The expected answer is a bare count of the lines in the data below that contain "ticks".

[Dataset entries]

▼

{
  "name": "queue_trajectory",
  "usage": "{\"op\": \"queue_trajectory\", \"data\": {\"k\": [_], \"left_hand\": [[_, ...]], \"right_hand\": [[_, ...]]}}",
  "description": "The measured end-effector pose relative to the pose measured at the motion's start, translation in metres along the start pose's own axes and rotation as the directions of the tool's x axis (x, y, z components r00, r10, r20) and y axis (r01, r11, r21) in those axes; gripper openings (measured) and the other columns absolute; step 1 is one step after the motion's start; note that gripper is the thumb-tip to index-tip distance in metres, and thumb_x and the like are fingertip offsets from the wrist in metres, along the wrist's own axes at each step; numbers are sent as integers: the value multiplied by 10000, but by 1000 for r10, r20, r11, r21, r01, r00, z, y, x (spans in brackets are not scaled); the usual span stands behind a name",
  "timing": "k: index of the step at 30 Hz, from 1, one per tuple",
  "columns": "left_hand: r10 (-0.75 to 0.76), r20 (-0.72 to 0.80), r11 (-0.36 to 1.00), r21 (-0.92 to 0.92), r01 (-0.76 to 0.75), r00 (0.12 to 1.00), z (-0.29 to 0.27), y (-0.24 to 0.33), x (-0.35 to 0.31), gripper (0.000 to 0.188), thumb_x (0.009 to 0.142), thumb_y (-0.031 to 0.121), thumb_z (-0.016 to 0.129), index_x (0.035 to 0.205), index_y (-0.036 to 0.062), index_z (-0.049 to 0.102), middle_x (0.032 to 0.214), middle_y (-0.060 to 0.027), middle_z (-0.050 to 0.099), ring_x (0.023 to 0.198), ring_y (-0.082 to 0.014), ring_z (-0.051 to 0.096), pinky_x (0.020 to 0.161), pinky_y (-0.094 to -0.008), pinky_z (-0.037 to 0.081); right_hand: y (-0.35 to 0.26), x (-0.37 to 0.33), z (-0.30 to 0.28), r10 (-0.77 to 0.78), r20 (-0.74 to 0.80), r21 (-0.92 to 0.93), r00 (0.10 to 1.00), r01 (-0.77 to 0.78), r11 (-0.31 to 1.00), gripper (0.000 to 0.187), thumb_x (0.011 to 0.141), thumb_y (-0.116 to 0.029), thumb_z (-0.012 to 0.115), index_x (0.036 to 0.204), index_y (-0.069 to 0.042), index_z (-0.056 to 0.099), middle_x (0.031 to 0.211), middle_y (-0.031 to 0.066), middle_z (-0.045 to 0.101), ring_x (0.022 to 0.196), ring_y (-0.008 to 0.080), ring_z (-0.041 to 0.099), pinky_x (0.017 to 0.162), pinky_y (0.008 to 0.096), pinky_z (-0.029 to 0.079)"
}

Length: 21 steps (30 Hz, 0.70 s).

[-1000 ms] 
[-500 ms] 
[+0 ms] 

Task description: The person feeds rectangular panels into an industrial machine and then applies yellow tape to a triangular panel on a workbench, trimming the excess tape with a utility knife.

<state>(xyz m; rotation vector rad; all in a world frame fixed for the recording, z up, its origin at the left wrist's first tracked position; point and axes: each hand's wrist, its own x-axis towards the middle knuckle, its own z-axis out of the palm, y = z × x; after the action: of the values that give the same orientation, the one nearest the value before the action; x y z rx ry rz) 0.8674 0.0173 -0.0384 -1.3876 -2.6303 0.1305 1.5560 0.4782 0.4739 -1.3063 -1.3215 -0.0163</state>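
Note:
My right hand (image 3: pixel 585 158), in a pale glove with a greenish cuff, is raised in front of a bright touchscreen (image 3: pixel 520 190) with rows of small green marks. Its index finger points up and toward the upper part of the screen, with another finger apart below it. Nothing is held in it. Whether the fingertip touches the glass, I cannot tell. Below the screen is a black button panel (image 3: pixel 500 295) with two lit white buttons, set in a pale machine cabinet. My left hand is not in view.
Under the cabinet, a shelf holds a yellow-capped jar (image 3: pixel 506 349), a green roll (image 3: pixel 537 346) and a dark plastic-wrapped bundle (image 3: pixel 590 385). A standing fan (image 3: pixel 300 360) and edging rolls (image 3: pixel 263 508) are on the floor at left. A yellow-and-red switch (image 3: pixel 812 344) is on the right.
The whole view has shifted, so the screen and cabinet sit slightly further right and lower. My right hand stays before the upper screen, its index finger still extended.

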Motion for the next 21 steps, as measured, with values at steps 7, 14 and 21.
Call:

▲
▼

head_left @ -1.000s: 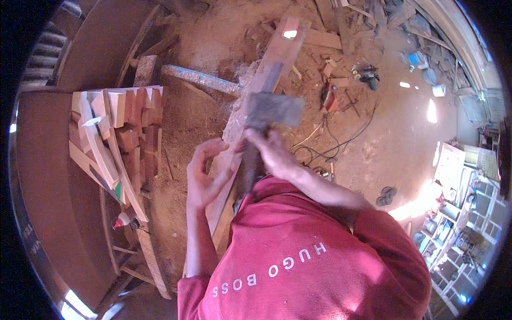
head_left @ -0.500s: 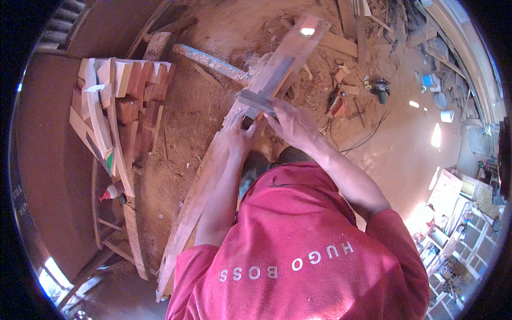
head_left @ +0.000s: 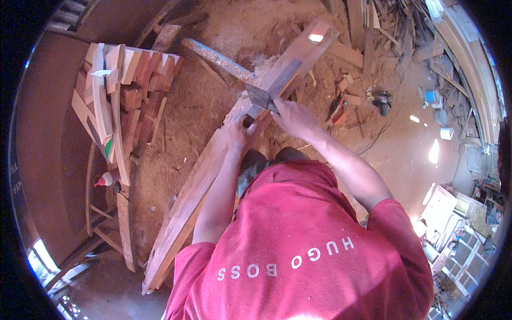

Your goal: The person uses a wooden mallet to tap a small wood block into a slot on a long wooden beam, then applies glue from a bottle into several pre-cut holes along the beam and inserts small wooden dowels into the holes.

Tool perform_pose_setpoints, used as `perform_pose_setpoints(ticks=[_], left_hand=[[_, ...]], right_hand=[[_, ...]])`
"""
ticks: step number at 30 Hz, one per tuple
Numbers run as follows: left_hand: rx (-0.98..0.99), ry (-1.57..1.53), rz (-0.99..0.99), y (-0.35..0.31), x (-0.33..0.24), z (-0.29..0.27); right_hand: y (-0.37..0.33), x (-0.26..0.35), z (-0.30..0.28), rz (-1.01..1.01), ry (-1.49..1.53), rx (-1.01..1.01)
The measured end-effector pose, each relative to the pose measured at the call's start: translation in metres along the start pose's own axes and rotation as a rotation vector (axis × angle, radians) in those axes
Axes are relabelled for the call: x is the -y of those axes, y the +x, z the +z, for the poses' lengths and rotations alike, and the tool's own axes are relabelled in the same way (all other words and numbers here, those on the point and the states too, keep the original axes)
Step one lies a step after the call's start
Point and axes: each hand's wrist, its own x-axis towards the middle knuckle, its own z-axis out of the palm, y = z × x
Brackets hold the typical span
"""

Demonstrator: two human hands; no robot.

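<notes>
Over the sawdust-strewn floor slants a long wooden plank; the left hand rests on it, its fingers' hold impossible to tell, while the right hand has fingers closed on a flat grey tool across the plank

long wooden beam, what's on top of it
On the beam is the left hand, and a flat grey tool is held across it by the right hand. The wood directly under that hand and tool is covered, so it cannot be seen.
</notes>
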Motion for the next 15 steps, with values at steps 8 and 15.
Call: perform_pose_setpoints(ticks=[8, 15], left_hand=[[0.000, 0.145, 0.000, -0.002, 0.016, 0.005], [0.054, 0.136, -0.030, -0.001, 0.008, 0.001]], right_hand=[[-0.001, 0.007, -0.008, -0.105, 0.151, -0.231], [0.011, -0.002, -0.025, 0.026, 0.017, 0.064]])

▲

**Answer below:** 3